» INSTRUCTIONS FOR THE TASK
Your answer should consist of the lines below that hold the word "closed".

----------

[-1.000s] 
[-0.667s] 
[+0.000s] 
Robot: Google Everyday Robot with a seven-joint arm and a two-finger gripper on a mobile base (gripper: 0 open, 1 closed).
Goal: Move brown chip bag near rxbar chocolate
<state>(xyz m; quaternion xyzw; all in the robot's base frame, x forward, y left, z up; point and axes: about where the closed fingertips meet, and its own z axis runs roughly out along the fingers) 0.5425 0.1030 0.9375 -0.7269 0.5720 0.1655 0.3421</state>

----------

» WRITTEN RESPONSE
Robot: Google Everyday Robot with a seven-joint arm and a two-finger gripper on a mobile base (gripper: 0 open, 1 closed).
<state>(xyz m; quaternion xyzw; all in the robot's base frame, x forward, y left, z up; point and axes: about where the closed fingertips meet, and its own z axis runs roughly out along the fingers) 0.5425 0.1030 0.9375 -0.7269 0.5720 0.1655 0.3421</state>

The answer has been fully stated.